## TO DO
Wherever a picture appears in the data below, omit it, and restate everything else word for word.

——————

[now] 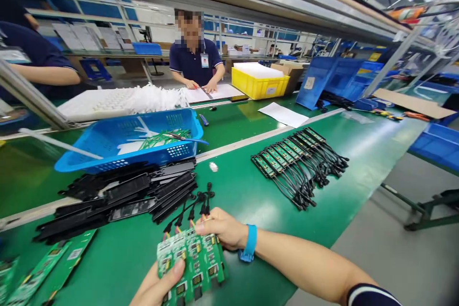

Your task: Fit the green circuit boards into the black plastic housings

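Between both hands I hold a panel of green circuit boards (195, 260), populated with small components, at the lower middle. My left hand (161, 283) grips its left side with the thumb on top. At the upper right edge my right hand (223, 229) pinches the panel near the wire ends. Black cables with plugs (193, 204) run from that top edge onto the table, joined by red and yellow wires. What my fingers do beneath the panel is hidden. A blue wristband (249, 244) is on my right wrist.
Black plastic housings (136, 191) lie in a heap left, before a blue basket (96, 165) of green strips. More green boards (53, 267) are at lower left. A row of cabled boards in black frames (290, 155) lies right. A co-worker (196, 60) works opposite, beside a yellow bin (258, 87).
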Demonstrator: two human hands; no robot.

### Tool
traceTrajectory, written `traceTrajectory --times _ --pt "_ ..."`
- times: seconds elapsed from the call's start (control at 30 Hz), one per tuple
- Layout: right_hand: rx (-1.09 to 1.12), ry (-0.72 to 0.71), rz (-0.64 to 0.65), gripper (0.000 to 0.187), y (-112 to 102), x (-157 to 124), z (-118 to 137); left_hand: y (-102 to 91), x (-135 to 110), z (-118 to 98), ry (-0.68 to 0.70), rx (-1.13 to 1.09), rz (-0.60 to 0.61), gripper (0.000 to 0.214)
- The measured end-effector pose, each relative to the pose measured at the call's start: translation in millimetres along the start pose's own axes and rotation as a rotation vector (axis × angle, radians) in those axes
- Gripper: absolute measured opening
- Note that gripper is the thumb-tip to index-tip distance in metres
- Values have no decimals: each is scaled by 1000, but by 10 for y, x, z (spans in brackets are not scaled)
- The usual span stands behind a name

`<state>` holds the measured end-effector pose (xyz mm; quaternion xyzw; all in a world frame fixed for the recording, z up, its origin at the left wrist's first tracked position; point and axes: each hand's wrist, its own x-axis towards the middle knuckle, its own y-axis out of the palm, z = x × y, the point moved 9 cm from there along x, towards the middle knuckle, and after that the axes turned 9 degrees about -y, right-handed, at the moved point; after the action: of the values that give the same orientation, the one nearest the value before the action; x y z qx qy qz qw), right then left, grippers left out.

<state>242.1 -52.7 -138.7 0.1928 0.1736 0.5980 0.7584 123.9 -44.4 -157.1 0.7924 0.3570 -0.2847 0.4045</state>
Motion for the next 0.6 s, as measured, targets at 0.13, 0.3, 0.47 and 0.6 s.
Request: traceTrajectory --times 0.13,0.3,0.47,0.6 --pt "144 -45 -79 45 38 -70 -71 148 25 32 62 -98 166 75" --pt "254 -34 -79 37 22 -129 -131 298 39 2 147 -93 371 63" --pt "273 -25 -104 43 56 -144 -112 335 27 21 161 -117 401 48" --pt "292 -33 -36 48 180 -132 -57 307 24 38 150 -148 407 42"
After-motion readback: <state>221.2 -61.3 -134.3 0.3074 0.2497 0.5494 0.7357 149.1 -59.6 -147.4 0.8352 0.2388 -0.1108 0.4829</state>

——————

## SOLUTION
[now] 

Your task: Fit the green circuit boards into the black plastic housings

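Between both hands I hold a panel of green circuit boards (195, 260), populated with small components, at the lower middle. My left hand (161, 283) grips its left side with the thumb on top. At the upper right edge my right hand (223, 229) pinches the panel near the wire ends. Black cables with plugs (193, 204) run from that top edge onto the table, joined by red and yellow wires. What my fingers do beneath the panel is hidden. A blue wristband (249, 244) is on my right wrist.
Black plastic housings (136, 191) lie in a heap left, before a blue basket (96, 165) of green strips. More green boards (53, 267) are at lower left. A row of cabled boards in black frames (290, 155) lies right. A co-worker (196, 60) works opposite, beside a yellow bin (258, 87).
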Demonstrator: two human hands; no robot.

### Tool
traceTrajectory, written `traceTrajectory --times _ --pt "_ ..."`
- times: seconds elapsed from the call's start (control at 30 Hz), one per tuple
- Layout: right_hand: rx (-1.09 to 1.12), ry (-0.72 to 0.71), rz (-0.64 to 0.65), gripper (0.000 to 0.187), y (-112 to 102), x (-157 to 124), z (-118 to 137); left_hand: y (-102 to 91), x (-135 to 110), z (-118 to 98), ry (-0.68 to 0.70), rx (-1.13 to 1.09), rz (-0.60 to 0.61), gripper (0.000 to 0.214)
- The measured end-effector pose, each relative to the pose measured at the call's start: translation in millimetres along the start pose's own axes and rotation as a rotation vector (axis × angle, radians) in those axes
- Gripper: absolute measured opening
- Note that gripper is the thumb-tip to index-tip distance in metres
- Values have no decimals: each is scaled by 1000, but by 10 for y, x, z (spans in brackets are not scaled)
- The usual span stands behind a name

`<state>` holds the measured end-effector pose (xyz mm; quaternion xyzw; all in a world frame fixed for the recording, z up, its origin at the left wrist's first tracked position; point and axes: each hand's wrist, its own x-axis towards the middle knuckle, its own y-axis out of the palm, z = x × y, the point moved 9 cm from there along x, towards the middle knuckle, and after that the axes turned 9 degrees about -y, right-handed, at the moved point; after the action: of the values that give the same orientation, the one nearest the value before the action; x y z qx qy qz qw), right then left, grippers left out.

<state>242.1 -52.7 -138.7 0.1928 0.1736 0.5980 0.7584 123.9 -44.4 -157.1 0.7924 0.3570 -0.2847 0.4045</state>
Motion for the next 0.6 s, as measured, targets at 0.13, 0.3, 0.47 and 0.6 s.
Request: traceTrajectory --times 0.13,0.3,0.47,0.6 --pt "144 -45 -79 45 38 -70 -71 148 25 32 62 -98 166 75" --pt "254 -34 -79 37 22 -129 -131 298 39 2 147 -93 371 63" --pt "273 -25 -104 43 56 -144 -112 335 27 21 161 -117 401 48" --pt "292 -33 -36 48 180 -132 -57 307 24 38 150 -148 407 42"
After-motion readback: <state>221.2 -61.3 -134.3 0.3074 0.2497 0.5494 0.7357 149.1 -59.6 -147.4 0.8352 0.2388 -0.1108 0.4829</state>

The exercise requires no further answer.